5. On a reappraisal of the entire evidence before us, we are unable to disagree with the findings of acquittal, recorded by the learned Trial Judge, of the accused/respondents herein. The unimpeachable evidence of the dying declaration candidly ascribed the role of causing fatal injury by way of thrusting sword into the stomach of the deceased to accused Farookh and accordingly fastened the liability on him. Even surrounding circumstances exhibit and corroborate that accused Farookh alone is the author of the incident. Though the evidence of interested witnesses as discussed above tried to implicate the accused respondents but in view of several contradictions and improbabilities as indicated by the learned Trial Judge, when two view are possible, it is safe to approve of the findings of the learned Trial Judge. Had there been a common object to cause the death of the deceased, except accused Ishaq who was empty handed, others who were said to be armed with sword and farsha would have participated and fatally injured the deceased. Hence the respondents cannot be ascribed a role of prosecuting an unlawful object to murder the deceased, and for that matter when the deceased died after 16 days on 21-2-85 on account of complications as a result of stomach injury coupled with diabetic complaints.

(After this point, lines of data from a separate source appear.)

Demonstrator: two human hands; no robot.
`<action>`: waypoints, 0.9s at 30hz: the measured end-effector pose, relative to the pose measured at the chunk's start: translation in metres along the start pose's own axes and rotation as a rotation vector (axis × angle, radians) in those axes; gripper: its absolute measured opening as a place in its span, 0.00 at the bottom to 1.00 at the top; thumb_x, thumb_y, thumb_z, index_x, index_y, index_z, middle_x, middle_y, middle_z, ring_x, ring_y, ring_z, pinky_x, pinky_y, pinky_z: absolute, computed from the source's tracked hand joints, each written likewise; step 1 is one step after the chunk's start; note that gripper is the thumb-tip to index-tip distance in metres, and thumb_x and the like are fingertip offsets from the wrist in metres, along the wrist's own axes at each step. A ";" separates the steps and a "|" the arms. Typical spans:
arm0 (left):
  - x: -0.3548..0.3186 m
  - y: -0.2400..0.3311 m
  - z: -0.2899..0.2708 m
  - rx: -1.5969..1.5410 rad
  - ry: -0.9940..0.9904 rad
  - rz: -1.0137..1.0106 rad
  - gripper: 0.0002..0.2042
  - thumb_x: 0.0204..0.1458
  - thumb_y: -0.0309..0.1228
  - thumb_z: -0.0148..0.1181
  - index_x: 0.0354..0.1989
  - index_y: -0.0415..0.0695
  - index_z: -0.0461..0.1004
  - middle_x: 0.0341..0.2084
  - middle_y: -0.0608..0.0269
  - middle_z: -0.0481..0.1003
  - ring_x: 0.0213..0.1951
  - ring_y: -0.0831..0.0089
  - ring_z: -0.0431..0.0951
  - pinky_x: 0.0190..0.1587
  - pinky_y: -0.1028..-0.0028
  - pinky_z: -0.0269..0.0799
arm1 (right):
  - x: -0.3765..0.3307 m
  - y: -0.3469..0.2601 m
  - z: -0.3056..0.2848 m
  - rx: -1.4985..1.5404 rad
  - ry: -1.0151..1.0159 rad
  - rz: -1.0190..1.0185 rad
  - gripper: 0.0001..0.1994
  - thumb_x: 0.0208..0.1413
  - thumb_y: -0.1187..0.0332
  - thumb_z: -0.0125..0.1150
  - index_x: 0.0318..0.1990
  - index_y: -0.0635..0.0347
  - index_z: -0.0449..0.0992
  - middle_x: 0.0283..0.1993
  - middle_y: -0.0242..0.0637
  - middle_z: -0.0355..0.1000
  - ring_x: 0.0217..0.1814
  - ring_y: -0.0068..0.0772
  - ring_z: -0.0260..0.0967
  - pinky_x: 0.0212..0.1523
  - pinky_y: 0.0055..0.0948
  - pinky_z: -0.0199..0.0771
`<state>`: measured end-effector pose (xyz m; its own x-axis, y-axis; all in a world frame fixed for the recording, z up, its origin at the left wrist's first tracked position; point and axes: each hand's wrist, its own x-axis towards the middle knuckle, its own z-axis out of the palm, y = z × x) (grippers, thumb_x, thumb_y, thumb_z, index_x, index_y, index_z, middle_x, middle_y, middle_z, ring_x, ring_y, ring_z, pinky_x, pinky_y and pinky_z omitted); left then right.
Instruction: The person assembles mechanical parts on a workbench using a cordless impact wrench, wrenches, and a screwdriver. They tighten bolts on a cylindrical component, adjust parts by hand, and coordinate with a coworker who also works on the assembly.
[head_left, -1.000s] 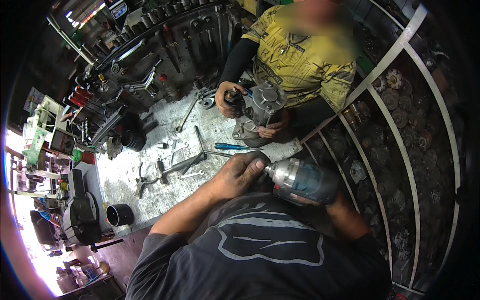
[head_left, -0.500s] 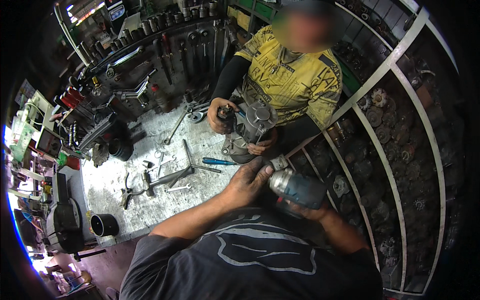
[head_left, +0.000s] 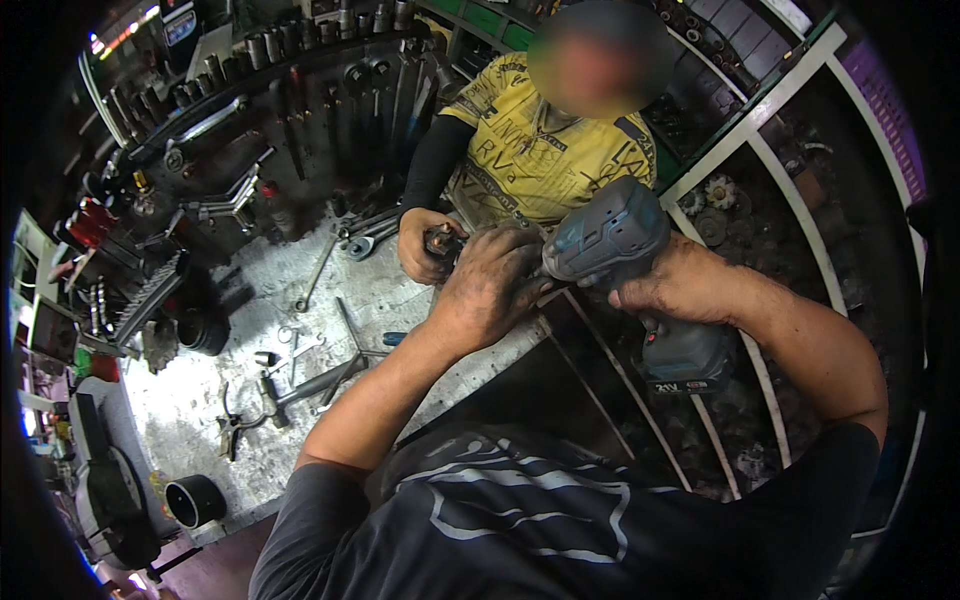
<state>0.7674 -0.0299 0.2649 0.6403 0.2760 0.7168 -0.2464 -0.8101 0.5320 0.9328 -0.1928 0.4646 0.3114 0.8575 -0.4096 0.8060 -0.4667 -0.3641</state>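
In my right hand (head_left: 675, 285) is a blue-grey cordless impact driver (head_left: 610, 235), raised and pointing left, its battery hanging below the grip. My left hand (head_left: 490, 285) is at the driver's nose, fingers curled and closed; what they grip is hidden. Beyond it a co-worker's hand (head_left: 422, 245) holds a dark metal part (head_left: 443, 242) at the far edge of the workbench. My left hand covers most of the metal assembly there. A blue-handled screwdriver (head_left: 395, 338) shows partly beside my left forearm.
On the workbench (head_left: 300, 420) lie a hammer (head_left: 300, 392), a puller (head_left: 232, 425), a T-handle wrench (head_left: 352, 330) and spanners. A black cylinder (head_left: 195, 500) stands at the near left corner. Sockets and tools line the back; a shelf rack (head_left: 800, 210) of parts is at right.
My right hand has raised the driver up and to the right. My left hand has moved forward over the metal assembly, which showed plainly before. The view has shifted slightly.
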 end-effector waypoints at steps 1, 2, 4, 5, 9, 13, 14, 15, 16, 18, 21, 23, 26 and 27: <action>-0.001 -0.005 0.003 -0.054 0.005 -0.007 0.22 0.49 0.29 0.76 0.53 0.39 0.79 0.58 0.54 0.76 0.64 0.48 0.73 0.66 0.51 0.69 | 0.001 -0.009 -0.004 0.053 -0.046 0.091 0.25 0.57 0.58 0.74 0.59 0.59 0.79 0.47 0.46 0.82 0.50 0.43 0.81 0.54 0.41 0.81; -0.003 -0.010 0.005 -0.103 0.009 -0.013 0.22 0.49 0.29 0.76 0.53 0.40 0.79 0.57 0.54 0.77 0.63 0.49 0.74 0.66 0.51 0.69 | 0.002 -0.017 -0.005 0.093 -0.086 0.176 0.24 0.57 0.59 0.73 0.58 0.60 0.79 0.44 0.45 0.82 0.48 0.41 0.81 0.53 0.41 0.81; -0.004 -0.020 0.006 -0.167 0.015 0.027 0.22 0.48 0.28 0.77 0.52 0.40 0.80 0.56 0.55 0.78 0.63 0.50 0.75 0.66 0.51 0.70 | 0.002 -0.027 -0.006 0.274 -0.150 0.342 0.20 0.58 0.61 0.72 0.54 0.63 0.80 0.39 0.43 0.81 0.45 0.41 0.82 0.49 0.41 0.82; -0.005 -0.023 0.005 -0.184 0.022 0.068 0.22 0.48 0.28 0.78 0.52 0.40 0.80 0.56 0.56 0.78 0.63 0.50 0.76 0.66 0.50 0.70 | 0.002 -0.030 -0.004 0.413 -0.179 0.424 0.19 0.58 0.61 0.72 0.51 0.64 0.80 0.37 0.42 0.81 0.43 0.41 0.81 0.48 0.42 0.82; -0.006 -0.032 0.006 -0.235 0.020 0.106 0.22 0.47 0.28 0.78 0.52 0.42 0.81 0.55 0.58 0.79 0.63 0.53 0.76 0.67 0.50 0.68 | 0.007 -0.031 -0.001 0.047 -0.144 0.125 0.13 0.63 0.59 0.66 0.43 0.61 0.82 0.34 0.43 0.80 0.42 0.39 0.81 0.49 0.37 0.80; -0.008 -0.033 0.007 -0.245 0.026 0.087 0.21 0.48 0.28 0.77 0.53 0.43 0.81 0.56 0.59 0.79 0.62 0.55 0.77 0.68 0.51 0.67 | 0.009 -0.026 -0.007 -0.092 -0.248 0.183 0.14 0.66 0.56 0.62 0.43 0.57 0.84 0.45 0.43 0.83 0.50 0.41 0.81 0.55 0.36 0.77; -0.008 -0.033 0.007 -0.244 0.035 0.101 0.21 0.47 0.27 0.78 0.51 0.42 0.81 0.55 0.58 0.79 0.62 0.53 0.77 0.67 0.51 0.68 | 0.008 -0.026 -0.009 -0.016 -0.291 0.320 0.14 0.66 0.56 0.62 0.44 0.56 0.84 0.46 0.43 0.83 0.51 0.43 0.80 0.56 0.37 0.77; -0.008 -0.034 0.007 -0.242 0.044 0.114 0.22 0.45 0.27 0.79 0.50 0.42 0.81 0.55 0.57 0.80 0.62 0.52 0.78 0.66 0.51 0.70 | 0.008 -0.027 -0.010 0.092 -0.259 0.470 0.16 0.64 0.55 0.65 0.47 0.56 0.85 0.47 0.42 0.84 0.52 0.43 0.81 0.57 0.38 0.78; -0.007 -0.034 0.007 -0.242 0.055 0.120 0.22 0.43 0.26 0.80 0.49 0.41 0.81 0.54 0.56 0.80 0.61 0.50 0.78 0.64 0.50 0.72 | 0.007 -0.028 -0.010 0.037 -0.233 0.324 0.17 0.63 0.54 0.66 0.49 0.56 0.85 0.46 0.42 0.84 0.51 0.42 0.82 0.56 0.38 0.78; -0.006 -0.035 0.006 -0.252 0.060 0.127 0.22 0.44 0.26 0.80 0.49 0.42 0.81 0.54 0.57 0.80 0.61 0.51 0.78 0.65 0.50 0.71 | 0.007 -0.034 -0.010 -0.121 -0.202 0.133 0.19 0.63 0.53 0.68 0.51 0.57 0.85 0.45 0.41 0.85 0.51 0.40 0.82 0.57 0.37 0.78; -0.006 -0.035 0.006 -0.259 0.062 0.130 0.21 0.45 0.26 0.80 0.49 0.42 0.81 0.54 0.58 0.80 0.61 0.52 0.78 0.66 0.50 0.70 | 0.004 -0.043 -0.011 -0.083 -0.172 0.388 0.21 0.63 0.51 0.69 0.53 0.58 0.85 0.48 0.41 0.86 0.53 0.38 0.82 0.58 0.37 0.78; -0.006 -0.036 0.007 -0.258 0.065 0.129 0.21 0.45 0.27 0.80 0.49 0.43 0.81 0.54 0.58 0.80 0.61 0.52 0.78 0.66 0.50 0.70 | 0.002 -0.047 -0.013 -0.075 -0.209 0.405 0.21 0.64 0.51 0.69 0.53 0.58 0.85 0.50 0.42 0.85 0.54 0.38 0.82 0.59 0.37 0.78; -0.007 -0.035 0.009 -0.256 0.071 0.128 0.21 0.45 0.27 0.80 0.49 0.43 0.81 0.54 0.58 0.79 0.61 0.52 0.78 0.66 0.50 0.69 | -0.003 -0.046 -0.016 -0.100 -0.218 0.389 0.19 0.66 0.52 0.66 0.52 0.57 0.85 0.50 0.42 0.85 0.55 0.41 0.82 0.60 0.37 0.78; -0.007 -0.035 0.010 -0.256 0.074 0.127 0.21 0.45 0.28 0.80 0.49 0.43 0.81 0.54 0.58 0.79 0.61 0.52 0.78 0.66 0.50 0.70 | -0.004 -0.045 -0.017 -0.107 -0.211 0.320 0.19 0.67 0.52 0.65 0.52 0.56 0.85 0.50 0.42 0.85 0.55 0.42 0.81 0.60 0.37 0.78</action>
<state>0.7788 -0.0084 0.2363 0.5397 0.2252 0.8112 -0.5028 -0.6867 0.5251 0.9038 -0.1719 0.4966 0.4540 0.6034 -0.6556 0.7363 -0.6684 -0.1053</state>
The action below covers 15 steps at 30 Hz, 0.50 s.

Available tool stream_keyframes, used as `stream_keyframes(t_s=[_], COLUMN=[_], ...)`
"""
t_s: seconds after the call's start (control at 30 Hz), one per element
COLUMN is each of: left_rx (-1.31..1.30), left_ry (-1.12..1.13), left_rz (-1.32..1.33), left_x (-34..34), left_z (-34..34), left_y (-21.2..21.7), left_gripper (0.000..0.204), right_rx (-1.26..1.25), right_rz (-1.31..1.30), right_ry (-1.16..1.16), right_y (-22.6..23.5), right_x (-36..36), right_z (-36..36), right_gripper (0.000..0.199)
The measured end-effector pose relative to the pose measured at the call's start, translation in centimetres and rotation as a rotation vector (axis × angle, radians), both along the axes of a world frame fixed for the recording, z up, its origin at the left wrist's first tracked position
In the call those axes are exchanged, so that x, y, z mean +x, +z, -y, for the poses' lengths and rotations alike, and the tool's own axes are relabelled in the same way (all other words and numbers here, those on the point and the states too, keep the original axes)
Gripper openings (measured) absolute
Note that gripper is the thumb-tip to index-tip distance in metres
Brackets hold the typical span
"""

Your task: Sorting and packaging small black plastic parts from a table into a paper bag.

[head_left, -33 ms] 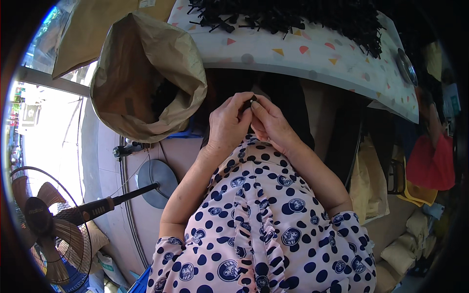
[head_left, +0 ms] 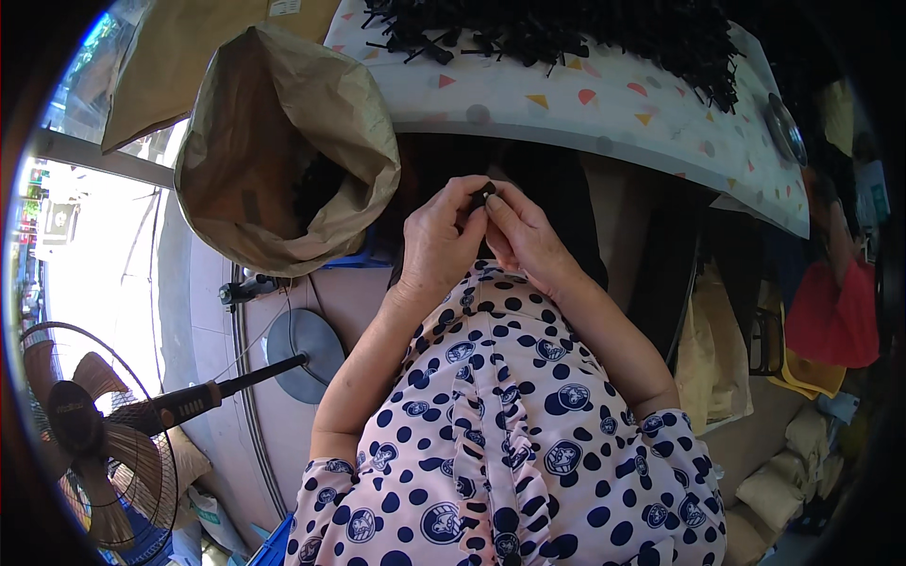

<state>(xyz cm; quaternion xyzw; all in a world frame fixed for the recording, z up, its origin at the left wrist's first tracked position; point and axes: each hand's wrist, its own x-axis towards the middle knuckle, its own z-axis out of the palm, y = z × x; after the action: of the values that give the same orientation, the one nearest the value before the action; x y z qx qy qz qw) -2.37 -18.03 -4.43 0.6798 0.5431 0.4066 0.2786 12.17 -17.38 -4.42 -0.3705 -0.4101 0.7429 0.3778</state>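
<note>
With both forearms raised from the lower edge and bent inward, I record the two hands meeting just below the near edge of the white table with coloured triangle print [head_left: 604,113]. My left hand [head_left: 439,241] is held upright, wrist straight, fingers curled, thumb and forefinger pinching a small black plastic part [head_left: 483,195]. My right hand [head_left: 528,236] leans in from the other side, fingertips pressed against the same part, thumb alongside; the two hands touch at the fingertips. The part sits between both sets of fingertips, held over the lap and clear of the table. A heap of similar black plastic pieces [head_left: 585,33] lies on the tabletop, well apart. A large open brown paper sack [head_left: 359,123] stands near the left hand, dark pieces visible inside. A standing fan with brown blades [head_left: 85,434] is at lower left.
</note>
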Motion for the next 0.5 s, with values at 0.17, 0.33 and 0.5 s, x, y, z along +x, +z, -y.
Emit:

6. The Apex Court in the matter of M.P. Khachar v. State of Gujarat [Cr.LJ 1996 (3) 2465] held :

“We have found sufficient force in the contention of Shri Lalit, first because, if the unlawful object would have been to cause murder of Kolis of Village Sarangpur, as has been stated in the charge, Darbars of other villages would not have perhaps made available themselves. Secondly and more importantly, if the unlawful object would have been to murder either the complainant or other Kolis, achievement of the object would not have been at all difficult in view of the fact that the appellants had fired arms with them and had taken position on the terrace of the first floor wherefrom it would have been easy to shoot down good number of Kolis who were on the road and, what is more, quite unarmed. While taking this view, we have conceded that arranging of Dayra in the house of Apabhai was a pretext for the Darbars to assemble there, though the contrary view is also possible inasmuch as if convening of Dayra would have been a ruse, outside singer would not have been invited and the Dayra would not have been allowed to continue even upto 2-3 a.m. of the next day to fatigue all by that time, not leaving that much of energy as would have been expectedly required to undergo next morning’s laborious work.

We would, therefore, hold that Section 149 was not available to the prosecution in the present case………”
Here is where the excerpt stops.